Avanguardie Russe: l’esposizione al nuovo museo dell’Ara Pacis

Circa 70 capolavori dei più grandi artisti russi del secolo scorso, ammirabili dal pubblico fino al prossimo 2 settembre

tatlintowerLe opere di Malevich, Kandinskij, Chagall, Rodchenko, Tatlin, Lentulov e Goncharova approdano nei nuovi spazi espositivi dell’Ara Pacis, in una grande mostra dal titolo “Avanguardie Russe”.
Circa 70 capolavori dei più grandi artisti russi del secolo scorso, ammirabili dal pubblico fino al prossimo 2 settembre.

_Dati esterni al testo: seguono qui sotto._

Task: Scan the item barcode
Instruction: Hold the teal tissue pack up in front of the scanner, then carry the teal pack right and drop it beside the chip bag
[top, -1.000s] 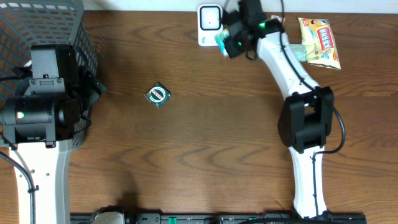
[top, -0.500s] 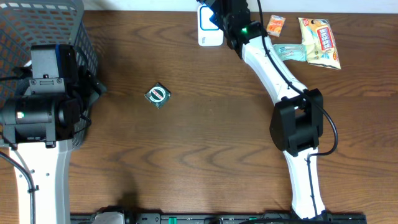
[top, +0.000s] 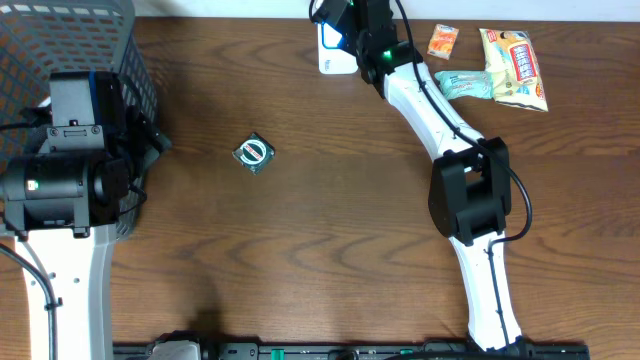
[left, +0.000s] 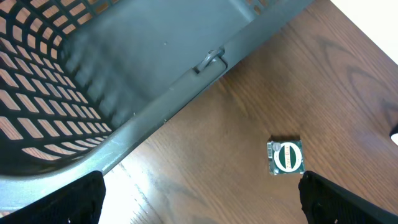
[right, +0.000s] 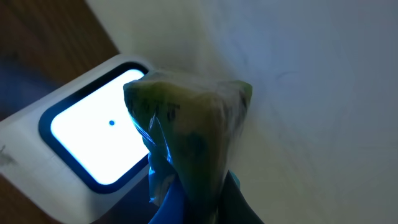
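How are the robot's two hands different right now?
The left gripper is wide open and empty; the right gripper is shut on a plastic packet. The left gripper hangs beside the grey basket, with a small green item lying on the table nearby; the right gripper holds its packet up to the lit white scanner. Both are two-finger grippers at the same wooden table.

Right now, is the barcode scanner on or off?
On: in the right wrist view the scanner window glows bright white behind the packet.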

Nelle sale del museo, appena restaurate, si raccontano così le principali correnti dell’arte russa di inizio ’900, dal cubofuturismo con la sua singolare sintesi delle tendenze europee dell’epoca, all’astrattismo, alle composizioni architettoniche del costruttivismo fino al suprematismo con la sua purezza geometrica.
La mostra, a cura di Victoria Zubravskaya con il coordinamento tecnico – scientifico di Federica Pirani, sarà arricchita da un’installazione firmata dall’artista Pablo Echaurren, che servirà a rendere i visitatori consapevoli della grande influenza che le avanguardie esercitarono sul teatro, il cinema, la poesia e la musica.
Seguirà un’analisi di Claudia Salaris sui rapporti tra il futurismo italiano e quello russo.